In the listing below, find the line holding "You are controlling" and the line holding "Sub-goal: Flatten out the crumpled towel". Write out those two lines and all lines between, exactly, and nothing more.

**Material provided**
● ● ● ● ● ● ●
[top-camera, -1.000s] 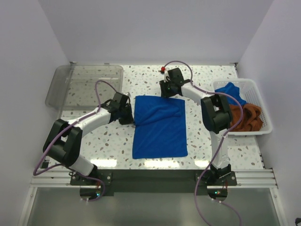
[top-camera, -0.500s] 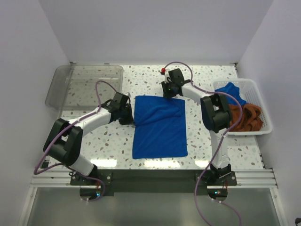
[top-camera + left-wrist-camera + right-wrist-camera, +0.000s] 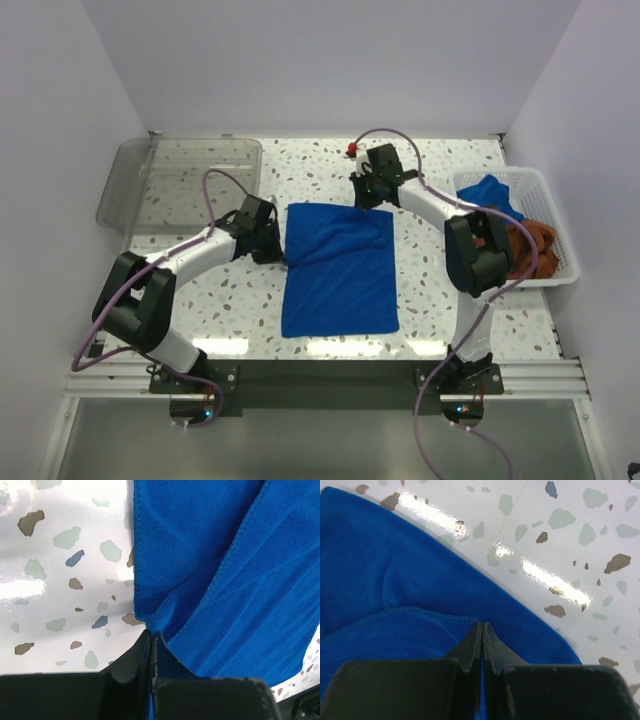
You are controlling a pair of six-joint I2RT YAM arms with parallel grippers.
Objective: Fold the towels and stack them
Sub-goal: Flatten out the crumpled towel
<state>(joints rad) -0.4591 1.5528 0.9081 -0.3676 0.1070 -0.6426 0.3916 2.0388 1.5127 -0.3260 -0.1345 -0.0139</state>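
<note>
Since the earlier frame, the right arm's elbow has swung out toward the basket, and the right pincer has gone from partly open to closed at the far edge of the blue towel. The towel itself has not shifted.

1. Blue towel: lies at the middle of the counter, between the two arms. It is spread as a rough rectangle with its long side running away from the arm bases. An upper layer lies across the far part, with a diagonal stitched hem visible in the left wrist view.
2. Left pincer: sits at the towel's left edge, low on the counter. Its jaws are pressed together on a pinched fold of that edge, and blue cloth shows between the fingers.
3. Right pincer: sits at the towel's far right corner. Its jaws are closed on the hem of the upper layer, and a thin blue strip shows between the fingers.
4. Basket: stands at the right edge of the counter. It holds a second blue towel at its far end and brown towels bunched nearer the front.
5. Tray: clear plastic, stands at the far left corner of the counter, well apart from the blue towel
</note>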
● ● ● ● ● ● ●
**Response to the exercise**
You are controlling a pair of six-joint I2RT YAM arms with parallel grippers.
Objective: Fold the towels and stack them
Sub-goal: Flatten out the crumpled towel

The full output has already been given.